**Your instructions:**
Look through the data below and work out how many lines hold "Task"; state only the number.

**Exercise data:**
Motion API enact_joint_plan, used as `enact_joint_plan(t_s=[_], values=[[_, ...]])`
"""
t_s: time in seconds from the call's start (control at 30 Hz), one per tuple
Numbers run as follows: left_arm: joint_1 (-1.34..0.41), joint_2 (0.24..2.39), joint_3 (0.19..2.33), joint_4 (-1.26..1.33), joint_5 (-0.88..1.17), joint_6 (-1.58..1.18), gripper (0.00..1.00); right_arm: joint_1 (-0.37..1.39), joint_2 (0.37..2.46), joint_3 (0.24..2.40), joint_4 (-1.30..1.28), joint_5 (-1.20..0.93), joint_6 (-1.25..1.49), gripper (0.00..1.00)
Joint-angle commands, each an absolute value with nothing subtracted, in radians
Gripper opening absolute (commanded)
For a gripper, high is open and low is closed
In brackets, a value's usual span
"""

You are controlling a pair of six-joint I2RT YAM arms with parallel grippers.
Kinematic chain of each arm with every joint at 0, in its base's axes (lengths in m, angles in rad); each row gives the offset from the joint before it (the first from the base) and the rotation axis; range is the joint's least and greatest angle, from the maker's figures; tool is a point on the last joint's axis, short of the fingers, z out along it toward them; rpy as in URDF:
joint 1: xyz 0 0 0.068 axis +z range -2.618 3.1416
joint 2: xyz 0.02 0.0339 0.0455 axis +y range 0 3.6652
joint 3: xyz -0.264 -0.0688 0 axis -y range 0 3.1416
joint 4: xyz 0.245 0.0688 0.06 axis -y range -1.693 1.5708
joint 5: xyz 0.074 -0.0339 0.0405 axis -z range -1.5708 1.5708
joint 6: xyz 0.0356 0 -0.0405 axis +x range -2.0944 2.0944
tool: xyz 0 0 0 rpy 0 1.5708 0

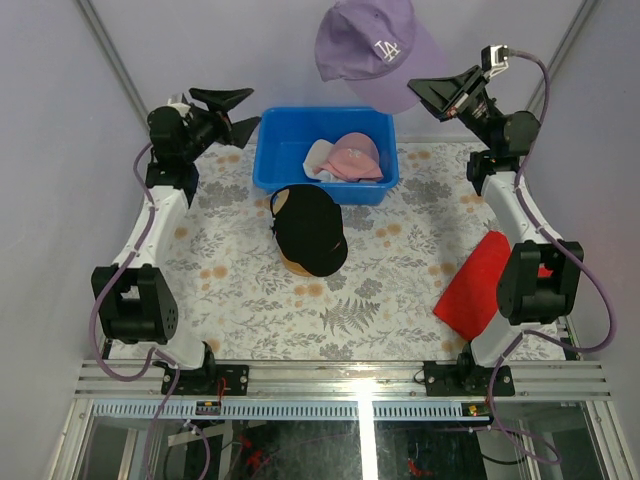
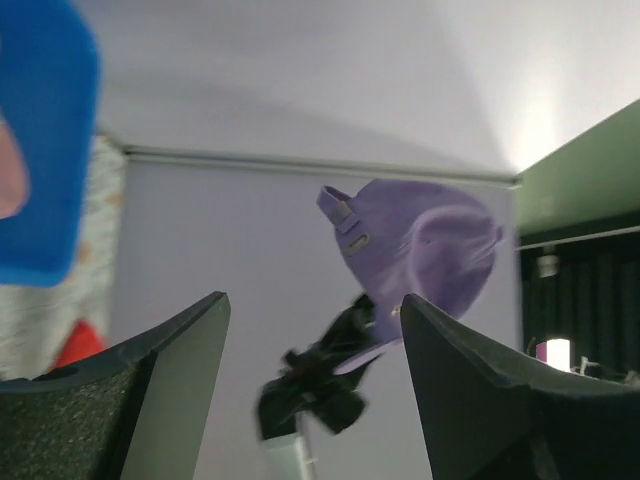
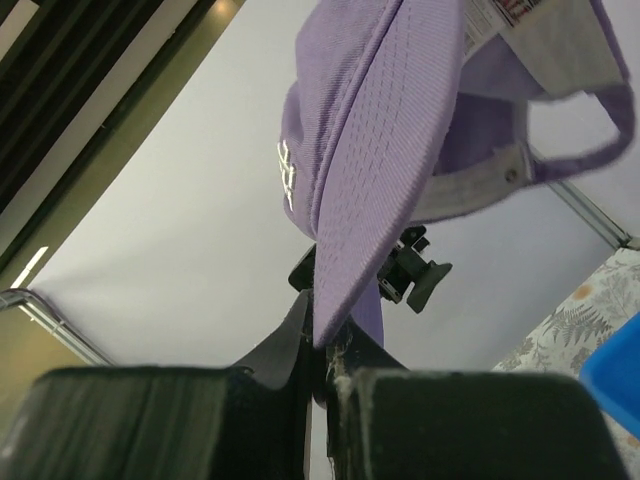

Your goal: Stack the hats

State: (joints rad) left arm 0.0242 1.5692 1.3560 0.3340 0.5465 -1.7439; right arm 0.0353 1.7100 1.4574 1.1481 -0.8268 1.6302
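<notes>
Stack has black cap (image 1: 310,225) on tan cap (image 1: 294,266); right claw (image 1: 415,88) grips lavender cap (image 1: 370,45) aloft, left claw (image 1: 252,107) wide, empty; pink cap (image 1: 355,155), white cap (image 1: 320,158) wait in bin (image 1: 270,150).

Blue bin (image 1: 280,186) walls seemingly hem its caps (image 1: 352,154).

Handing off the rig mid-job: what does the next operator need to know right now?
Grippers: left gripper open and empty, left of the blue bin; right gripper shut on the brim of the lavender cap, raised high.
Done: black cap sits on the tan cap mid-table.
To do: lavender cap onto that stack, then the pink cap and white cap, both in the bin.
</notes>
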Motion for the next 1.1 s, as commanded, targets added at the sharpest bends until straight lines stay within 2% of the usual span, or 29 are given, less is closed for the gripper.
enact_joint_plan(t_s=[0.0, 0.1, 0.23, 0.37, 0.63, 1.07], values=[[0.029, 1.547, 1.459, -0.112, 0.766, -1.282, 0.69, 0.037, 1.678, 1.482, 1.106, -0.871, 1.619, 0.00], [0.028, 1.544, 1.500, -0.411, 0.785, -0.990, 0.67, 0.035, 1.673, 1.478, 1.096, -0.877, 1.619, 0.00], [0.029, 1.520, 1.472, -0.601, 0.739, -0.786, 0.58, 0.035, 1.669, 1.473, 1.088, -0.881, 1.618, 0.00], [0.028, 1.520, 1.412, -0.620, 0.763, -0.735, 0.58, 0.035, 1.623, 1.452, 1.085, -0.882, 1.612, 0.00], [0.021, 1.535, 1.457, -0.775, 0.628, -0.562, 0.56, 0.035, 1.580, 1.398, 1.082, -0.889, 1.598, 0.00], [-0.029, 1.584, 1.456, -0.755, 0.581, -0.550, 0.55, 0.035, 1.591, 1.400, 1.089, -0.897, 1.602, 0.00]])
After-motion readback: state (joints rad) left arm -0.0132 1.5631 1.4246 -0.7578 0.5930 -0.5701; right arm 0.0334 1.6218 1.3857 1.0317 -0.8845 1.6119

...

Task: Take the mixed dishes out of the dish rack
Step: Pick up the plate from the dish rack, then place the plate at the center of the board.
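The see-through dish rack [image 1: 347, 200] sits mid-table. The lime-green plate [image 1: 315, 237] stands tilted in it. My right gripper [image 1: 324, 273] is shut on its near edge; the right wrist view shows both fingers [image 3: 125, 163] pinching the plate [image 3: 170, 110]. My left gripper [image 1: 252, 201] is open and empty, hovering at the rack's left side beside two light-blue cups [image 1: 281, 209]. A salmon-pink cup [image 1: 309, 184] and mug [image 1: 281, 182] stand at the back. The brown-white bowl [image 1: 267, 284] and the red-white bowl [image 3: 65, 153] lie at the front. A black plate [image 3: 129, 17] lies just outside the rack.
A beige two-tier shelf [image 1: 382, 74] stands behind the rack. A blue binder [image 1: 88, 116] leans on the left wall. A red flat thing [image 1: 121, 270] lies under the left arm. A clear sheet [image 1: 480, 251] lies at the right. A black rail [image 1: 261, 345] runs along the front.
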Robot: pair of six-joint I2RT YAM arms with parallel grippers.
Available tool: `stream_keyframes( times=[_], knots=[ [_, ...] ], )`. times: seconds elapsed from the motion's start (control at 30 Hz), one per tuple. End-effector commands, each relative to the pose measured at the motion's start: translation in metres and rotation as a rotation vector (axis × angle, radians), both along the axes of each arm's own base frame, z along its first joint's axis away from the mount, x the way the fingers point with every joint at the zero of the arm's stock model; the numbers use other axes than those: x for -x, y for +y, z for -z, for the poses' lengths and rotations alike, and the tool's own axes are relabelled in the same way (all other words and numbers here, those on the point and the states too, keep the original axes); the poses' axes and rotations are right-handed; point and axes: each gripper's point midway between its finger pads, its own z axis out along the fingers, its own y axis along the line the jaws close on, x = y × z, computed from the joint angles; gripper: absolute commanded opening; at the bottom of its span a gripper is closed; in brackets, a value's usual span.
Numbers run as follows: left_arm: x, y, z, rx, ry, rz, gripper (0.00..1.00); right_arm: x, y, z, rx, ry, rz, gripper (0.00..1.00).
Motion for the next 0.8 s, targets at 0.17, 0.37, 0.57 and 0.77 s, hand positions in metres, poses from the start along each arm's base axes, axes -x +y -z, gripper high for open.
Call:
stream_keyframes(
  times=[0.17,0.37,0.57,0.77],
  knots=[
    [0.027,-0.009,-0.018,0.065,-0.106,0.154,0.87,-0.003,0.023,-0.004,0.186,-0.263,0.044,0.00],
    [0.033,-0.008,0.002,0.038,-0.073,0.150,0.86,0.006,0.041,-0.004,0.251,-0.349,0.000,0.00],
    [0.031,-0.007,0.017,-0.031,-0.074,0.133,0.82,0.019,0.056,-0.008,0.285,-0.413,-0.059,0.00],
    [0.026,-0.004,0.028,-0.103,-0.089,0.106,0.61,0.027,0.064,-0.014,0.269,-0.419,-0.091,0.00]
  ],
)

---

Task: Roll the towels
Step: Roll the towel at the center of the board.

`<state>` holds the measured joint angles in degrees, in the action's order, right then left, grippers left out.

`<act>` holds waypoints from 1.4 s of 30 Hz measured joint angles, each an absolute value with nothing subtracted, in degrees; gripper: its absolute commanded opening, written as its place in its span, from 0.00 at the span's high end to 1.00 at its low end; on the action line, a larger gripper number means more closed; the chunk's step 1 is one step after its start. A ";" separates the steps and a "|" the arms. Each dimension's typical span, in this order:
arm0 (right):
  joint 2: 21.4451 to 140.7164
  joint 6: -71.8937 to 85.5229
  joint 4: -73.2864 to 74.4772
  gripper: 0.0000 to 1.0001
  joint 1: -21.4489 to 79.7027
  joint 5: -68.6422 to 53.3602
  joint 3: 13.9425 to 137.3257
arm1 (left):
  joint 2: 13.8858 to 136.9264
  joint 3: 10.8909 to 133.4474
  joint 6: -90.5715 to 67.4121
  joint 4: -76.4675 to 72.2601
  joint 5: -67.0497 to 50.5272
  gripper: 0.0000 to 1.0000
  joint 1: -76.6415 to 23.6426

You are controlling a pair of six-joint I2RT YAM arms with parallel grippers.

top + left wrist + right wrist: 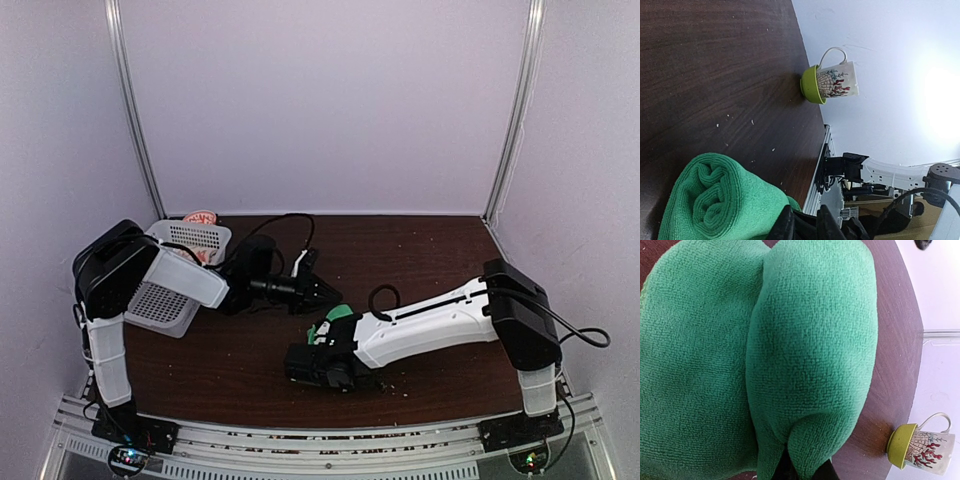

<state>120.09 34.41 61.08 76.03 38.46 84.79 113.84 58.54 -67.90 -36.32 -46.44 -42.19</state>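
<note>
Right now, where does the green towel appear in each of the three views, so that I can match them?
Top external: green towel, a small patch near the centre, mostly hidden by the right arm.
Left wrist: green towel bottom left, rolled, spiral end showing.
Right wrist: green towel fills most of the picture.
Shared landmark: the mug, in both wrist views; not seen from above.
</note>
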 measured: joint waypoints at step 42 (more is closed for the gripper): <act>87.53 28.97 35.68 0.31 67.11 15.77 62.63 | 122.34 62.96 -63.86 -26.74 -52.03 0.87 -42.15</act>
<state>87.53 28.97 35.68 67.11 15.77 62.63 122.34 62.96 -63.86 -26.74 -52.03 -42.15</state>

**Exercise solution:**
2